4 slices bacon (more if it’s very lean)
2 cups white cornmeal
1 cup self-rising flour
2 tbsp sugar
1 cup buttermilk
1 cup water
2 large eggs
2 tbsp butter
First, set the oven to preheat to 350 °F and place the rack in upper and lower positions. Then, in an 8- or 9-inch cast-iron skillet, cook the bacon until all the fat has rendered and the bacon is crisp. Pour the rendered fat into a heat-proof glass measuring cup, as you will need a 1/3 cup. In case you there is less fat than necessary, cook more bacon. As for bacon, you can use it for something else, or crumble it and add it to the cornbread.
Now, place the skillet in the oven while you prepare the batter.
Add cornmeal, flour, and sugar to a large bowl and whisk with a wooden spoon until combined. Next, pour in the buttermilk and water and stir well, then add the eggs and mix well, so everything is incorporated.

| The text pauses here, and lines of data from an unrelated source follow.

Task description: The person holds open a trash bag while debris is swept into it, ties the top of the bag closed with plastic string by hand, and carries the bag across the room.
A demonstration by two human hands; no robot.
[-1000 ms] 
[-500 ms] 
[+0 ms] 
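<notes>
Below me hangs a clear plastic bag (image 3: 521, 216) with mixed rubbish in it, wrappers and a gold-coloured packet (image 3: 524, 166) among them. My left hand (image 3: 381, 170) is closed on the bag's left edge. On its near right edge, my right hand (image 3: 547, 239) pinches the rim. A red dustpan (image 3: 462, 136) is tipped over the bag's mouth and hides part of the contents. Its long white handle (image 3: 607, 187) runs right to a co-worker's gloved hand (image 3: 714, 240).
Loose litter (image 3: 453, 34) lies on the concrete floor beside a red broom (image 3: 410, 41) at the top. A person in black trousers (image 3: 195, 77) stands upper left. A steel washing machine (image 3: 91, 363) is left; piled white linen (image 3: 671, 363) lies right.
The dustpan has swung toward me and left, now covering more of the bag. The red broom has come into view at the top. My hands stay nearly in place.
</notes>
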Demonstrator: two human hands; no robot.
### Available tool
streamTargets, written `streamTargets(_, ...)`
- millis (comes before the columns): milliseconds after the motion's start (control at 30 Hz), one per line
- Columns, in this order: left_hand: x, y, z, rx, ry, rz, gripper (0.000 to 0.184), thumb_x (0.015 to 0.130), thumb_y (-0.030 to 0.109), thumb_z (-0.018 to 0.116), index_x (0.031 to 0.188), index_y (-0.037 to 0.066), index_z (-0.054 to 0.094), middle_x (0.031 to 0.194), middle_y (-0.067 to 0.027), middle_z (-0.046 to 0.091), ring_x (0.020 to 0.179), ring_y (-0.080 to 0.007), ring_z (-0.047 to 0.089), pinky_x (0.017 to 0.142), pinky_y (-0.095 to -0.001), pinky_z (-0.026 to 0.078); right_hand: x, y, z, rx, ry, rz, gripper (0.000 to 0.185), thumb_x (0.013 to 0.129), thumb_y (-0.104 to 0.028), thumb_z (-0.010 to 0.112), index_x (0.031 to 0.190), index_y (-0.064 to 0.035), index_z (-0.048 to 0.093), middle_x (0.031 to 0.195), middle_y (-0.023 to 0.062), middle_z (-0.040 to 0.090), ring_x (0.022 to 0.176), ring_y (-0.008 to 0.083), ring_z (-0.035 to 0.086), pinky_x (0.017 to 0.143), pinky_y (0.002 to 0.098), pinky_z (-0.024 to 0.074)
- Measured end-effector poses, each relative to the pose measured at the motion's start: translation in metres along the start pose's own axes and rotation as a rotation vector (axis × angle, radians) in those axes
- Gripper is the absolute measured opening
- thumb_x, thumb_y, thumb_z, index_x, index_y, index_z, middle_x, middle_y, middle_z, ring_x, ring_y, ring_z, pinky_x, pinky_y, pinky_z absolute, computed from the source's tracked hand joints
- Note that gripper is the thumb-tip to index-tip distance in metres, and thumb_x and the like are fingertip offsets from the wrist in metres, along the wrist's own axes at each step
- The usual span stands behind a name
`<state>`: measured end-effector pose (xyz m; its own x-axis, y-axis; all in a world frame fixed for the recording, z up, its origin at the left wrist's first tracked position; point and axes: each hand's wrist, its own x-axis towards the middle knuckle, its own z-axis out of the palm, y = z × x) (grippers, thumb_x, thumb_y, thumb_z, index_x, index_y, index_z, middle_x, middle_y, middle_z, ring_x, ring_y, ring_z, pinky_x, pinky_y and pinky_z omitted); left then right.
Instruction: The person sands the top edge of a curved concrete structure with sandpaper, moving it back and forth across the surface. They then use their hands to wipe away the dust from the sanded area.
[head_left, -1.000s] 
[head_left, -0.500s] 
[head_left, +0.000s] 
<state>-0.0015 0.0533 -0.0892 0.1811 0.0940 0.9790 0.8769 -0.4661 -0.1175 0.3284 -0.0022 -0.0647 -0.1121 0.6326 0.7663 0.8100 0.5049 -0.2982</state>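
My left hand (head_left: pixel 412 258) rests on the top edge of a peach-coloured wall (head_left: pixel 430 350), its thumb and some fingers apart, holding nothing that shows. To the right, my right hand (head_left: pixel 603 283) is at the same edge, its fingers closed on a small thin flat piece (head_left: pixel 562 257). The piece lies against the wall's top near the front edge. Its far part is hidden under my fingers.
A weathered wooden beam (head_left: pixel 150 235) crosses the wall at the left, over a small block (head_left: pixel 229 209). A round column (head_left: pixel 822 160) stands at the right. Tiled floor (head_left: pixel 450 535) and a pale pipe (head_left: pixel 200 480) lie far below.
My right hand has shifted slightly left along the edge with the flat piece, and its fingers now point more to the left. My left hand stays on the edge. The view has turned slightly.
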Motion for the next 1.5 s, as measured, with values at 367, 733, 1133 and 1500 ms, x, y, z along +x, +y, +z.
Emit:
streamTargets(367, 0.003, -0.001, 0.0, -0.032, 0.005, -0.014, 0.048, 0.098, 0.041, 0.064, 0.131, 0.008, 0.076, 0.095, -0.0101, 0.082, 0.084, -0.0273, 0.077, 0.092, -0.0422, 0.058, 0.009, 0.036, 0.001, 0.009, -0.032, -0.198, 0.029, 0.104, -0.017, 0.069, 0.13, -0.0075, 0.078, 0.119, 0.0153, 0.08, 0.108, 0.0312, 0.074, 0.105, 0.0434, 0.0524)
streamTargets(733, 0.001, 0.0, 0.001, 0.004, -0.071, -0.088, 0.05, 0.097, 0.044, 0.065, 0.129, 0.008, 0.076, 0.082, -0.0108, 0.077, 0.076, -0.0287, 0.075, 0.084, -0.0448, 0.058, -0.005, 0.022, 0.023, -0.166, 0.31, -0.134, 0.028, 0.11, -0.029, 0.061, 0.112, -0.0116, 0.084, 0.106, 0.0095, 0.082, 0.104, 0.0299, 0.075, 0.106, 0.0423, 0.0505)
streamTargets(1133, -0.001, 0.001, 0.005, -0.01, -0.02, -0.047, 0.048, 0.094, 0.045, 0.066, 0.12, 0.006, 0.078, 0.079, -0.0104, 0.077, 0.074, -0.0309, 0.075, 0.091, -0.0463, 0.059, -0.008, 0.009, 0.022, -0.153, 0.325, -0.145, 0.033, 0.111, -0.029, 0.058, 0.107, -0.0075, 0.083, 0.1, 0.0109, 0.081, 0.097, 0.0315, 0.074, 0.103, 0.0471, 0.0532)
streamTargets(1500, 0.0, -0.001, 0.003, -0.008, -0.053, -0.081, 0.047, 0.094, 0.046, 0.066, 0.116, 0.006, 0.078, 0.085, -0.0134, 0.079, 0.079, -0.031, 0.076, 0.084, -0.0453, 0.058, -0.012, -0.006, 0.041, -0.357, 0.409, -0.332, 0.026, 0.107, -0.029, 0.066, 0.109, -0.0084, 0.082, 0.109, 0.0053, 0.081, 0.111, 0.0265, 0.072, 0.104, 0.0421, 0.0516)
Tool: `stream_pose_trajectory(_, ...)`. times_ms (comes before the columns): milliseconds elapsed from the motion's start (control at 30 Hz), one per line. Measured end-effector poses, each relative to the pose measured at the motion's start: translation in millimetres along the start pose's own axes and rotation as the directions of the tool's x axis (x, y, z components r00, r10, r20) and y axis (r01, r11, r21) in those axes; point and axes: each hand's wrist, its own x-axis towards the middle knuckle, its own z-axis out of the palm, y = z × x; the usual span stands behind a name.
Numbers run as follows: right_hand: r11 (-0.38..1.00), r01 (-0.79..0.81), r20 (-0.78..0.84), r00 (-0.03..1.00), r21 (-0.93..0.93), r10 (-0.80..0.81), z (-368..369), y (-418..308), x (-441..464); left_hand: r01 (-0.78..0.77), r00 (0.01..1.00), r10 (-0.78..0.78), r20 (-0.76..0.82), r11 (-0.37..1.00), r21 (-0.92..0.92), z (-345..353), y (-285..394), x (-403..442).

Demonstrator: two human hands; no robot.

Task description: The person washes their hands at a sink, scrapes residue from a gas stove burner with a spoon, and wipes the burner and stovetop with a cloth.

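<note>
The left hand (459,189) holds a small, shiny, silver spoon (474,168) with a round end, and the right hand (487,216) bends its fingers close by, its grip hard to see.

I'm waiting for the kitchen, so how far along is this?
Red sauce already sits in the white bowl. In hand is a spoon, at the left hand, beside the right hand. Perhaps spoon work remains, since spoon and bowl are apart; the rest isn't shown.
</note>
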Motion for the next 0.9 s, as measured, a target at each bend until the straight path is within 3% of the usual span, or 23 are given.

Put two tablespoons of bacon fat to the hot skillet and swirl it, so the bottom and the sides of the pan are coated. Pour the remaining bacon fat into the batter and mix.
Scrape the batter into the hot skillet, smooth out the top, and place in the oven on a lower rack to bake for 20 minutes until it just sets. Then, transfer the skillet to the top rack and bake for 5-10 minutes, or the cornbread has cracks on the surface of it and is lightly brown.
Take the cornbread out of the oven and coat it generously with butter. For serving, cut up into wedges and serve while still hot.